Activity —
Scan the records below and copy every line that contains the string "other".

The input Start Marker

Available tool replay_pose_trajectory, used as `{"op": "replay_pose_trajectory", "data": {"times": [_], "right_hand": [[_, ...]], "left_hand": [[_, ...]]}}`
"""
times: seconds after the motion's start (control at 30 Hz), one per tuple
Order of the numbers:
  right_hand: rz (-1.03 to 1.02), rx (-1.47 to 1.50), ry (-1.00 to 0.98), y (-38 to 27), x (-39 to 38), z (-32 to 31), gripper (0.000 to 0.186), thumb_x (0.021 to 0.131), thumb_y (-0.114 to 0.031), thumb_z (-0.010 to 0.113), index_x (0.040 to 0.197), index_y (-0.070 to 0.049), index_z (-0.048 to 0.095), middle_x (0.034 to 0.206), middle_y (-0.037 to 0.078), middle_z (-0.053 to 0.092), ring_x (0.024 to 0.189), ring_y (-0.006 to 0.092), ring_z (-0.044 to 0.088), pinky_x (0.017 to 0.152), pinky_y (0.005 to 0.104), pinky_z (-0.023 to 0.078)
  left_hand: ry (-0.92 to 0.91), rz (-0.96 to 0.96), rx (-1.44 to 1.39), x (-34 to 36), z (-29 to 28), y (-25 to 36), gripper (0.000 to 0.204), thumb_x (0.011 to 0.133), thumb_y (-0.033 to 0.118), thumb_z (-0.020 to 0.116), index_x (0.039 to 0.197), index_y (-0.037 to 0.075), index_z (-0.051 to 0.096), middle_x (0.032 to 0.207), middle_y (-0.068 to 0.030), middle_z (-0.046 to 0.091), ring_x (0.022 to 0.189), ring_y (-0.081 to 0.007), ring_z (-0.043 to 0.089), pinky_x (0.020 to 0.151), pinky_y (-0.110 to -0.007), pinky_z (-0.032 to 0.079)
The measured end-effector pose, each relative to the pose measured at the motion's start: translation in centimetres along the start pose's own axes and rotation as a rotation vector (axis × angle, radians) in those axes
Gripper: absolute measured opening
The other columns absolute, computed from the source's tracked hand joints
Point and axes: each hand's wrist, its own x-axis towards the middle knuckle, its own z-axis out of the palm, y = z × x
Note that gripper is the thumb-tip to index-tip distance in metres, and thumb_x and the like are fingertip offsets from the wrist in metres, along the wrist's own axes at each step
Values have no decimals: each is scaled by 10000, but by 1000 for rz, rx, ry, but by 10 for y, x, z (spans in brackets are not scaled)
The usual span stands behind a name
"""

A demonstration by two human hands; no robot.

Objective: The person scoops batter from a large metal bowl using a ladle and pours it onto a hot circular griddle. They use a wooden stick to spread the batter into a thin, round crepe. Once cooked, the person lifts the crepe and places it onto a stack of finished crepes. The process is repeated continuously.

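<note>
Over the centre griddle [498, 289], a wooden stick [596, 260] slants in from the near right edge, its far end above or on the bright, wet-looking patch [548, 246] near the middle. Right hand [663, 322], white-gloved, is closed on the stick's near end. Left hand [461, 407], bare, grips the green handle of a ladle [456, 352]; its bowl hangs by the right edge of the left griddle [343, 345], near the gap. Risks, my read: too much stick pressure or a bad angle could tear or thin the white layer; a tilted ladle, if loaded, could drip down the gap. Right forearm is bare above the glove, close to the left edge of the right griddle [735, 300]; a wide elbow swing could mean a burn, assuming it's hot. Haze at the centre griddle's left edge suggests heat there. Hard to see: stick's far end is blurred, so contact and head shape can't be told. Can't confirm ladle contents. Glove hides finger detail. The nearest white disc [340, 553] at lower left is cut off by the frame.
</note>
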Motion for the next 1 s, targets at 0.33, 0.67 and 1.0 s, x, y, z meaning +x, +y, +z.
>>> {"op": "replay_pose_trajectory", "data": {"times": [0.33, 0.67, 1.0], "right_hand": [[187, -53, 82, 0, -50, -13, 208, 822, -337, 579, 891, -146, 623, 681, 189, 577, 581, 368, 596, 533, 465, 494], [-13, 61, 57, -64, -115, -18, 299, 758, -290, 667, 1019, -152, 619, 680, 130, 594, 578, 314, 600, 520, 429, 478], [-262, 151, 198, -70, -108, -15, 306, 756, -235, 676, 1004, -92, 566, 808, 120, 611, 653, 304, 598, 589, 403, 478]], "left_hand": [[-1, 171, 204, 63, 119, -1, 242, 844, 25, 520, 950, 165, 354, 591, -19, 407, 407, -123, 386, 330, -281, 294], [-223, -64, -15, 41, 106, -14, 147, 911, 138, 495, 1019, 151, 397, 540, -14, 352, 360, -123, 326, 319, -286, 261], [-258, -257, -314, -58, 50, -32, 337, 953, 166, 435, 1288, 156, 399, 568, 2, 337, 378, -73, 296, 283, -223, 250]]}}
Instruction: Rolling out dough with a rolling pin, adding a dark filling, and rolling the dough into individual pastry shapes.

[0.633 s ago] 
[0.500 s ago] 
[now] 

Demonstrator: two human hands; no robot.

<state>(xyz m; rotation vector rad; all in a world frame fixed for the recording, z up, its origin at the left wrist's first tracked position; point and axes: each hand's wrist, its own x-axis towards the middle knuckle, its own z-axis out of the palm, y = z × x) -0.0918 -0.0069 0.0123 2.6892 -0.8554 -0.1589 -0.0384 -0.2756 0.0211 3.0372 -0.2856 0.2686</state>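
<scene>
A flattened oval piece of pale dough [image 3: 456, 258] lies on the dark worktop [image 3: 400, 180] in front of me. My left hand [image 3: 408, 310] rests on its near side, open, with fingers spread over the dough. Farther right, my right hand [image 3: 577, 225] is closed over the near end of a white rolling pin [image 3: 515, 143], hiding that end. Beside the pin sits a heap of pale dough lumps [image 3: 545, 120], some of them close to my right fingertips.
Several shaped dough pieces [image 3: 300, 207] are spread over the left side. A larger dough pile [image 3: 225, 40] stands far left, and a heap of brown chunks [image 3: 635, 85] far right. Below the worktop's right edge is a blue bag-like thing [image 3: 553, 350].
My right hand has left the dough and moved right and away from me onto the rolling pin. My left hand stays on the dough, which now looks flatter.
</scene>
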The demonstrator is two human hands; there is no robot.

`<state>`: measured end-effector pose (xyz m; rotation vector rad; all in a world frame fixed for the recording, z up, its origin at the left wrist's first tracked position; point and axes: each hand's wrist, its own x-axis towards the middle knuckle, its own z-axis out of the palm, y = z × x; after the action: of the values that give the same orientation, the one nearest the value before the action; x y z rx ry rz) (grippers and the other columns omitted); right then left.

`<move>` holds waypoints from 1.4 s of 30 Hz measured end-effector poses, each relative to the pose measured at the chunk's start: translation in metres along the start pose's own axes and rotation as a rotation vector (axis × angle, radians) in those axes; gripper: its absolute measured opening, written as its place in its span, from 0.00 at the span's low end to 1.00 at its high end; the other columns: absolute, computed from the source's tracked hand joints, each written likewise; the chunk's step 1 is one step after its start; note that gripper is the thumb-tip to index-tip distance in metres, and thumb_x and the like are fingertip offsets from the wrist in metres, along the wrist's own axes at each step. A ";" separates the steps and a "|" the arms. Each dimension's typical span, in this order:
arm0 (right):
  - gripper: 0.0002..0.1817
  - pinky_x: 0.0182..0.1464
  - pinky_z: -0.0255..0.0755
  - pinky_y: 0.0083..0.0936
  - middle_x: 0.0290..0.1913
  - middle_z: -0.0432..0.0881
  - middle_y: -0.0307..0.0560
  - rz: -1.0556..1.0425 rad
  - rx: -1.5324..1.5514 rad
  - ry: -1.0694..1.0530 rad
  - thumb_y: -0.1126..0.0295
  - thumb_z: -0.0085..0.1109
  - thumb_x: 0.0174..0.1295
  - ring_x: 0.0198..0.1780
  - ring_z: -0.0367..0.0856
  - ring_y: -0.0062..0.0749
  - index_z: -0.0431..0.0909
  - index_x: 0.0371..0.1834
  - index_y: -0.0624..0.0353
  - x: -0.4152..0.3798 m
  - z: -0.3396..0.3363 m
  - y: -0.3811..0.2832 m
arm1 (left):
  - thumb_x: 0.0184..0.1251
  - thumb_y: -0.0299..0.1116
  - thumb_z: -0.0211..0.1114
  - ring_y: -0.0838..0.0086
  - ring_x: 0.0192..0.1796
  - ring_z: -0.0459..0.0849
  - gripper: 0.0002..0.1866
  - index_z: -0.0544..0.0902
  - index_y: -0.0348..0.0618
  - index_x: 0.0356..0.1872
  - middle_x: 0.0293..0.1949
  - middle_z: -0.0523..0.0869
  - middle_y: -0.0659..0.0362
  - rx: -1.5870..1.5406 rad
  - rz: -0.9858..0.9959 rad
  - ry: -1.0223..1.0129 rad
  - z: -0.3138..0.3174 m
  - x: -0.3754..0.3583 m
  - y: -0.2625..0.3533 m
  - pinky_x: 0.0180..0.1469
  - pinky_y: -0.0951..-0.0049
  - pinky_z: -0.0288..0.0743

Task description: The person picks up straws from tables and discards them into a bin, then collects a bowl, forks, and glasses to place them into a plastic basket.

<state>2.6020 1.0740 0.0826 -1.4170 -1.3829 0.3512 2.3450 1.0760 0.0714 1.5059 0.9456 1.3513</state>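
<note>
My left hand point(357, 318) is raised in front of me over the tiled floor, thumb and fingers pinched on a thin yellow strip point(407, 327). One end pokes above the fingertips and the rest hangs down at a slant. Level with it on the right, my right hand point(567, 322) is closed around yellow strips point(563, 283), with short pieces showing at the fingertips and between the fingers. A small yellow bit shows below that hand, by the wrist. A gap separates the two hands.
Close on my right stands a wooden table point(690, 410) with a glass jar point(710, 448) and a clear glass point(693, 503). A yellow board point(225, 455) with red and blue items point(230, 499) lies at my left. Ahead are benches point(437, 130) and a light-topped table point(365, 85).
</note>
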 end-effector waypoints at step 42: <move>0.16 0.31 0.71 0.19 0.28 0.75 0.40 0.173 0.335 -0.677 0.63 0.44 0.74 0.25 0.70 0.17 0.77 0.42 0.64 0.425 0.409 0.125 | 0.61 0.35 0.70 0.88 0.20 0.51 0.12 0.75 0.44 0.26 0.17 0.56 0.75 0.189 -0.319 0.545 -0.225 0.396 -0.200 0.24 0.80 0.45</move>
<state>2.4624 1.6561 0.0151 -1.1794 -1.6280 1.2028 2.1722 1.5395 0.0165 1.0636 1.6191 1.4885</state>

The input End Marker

Solved problem —
The other columns absolute, computed from the source's tracked hand joints
`<state>`: measured end-effector pose (xyz m; rotation vector rad; all in a world frame fixed for the recording, z up, its origin at the left wrist's first tracked position; point and axes: each hand's wrist, its own x-axis towards the middle knuckle, its own z-axis out of the palm, y = z × x; after the action: of the values that give the same orientation, the one nearest the value before the action; x y z rx ry rz) (grippers and the other columns omitted); right then left.
`<move>` holds waypoints from 1.4 s of 30 Hz measured end-effector poses, each relative to the pose measured at the chunk's start: translation in metres along the start pose's own axes and rotation as a rotation vector (axis × angle, radians) in those axes; gripper: its absolute measured opening, written as its place in its span, from 0.00 at the span's low end to 1.00 at its high end; the other columns: absolute, computed from the source's tracked hand joints, each written likewise; the chunk's step 1 is one step after its start; note that gripper is the thumb-tip to index-tip distance in metres, and thumb_x and the like are fingertip offsets from the wrist in metres, along the wrist's own axes at each step. A ";" separates the steps and a "|" the arms. Each dimension's typical span, in this order:

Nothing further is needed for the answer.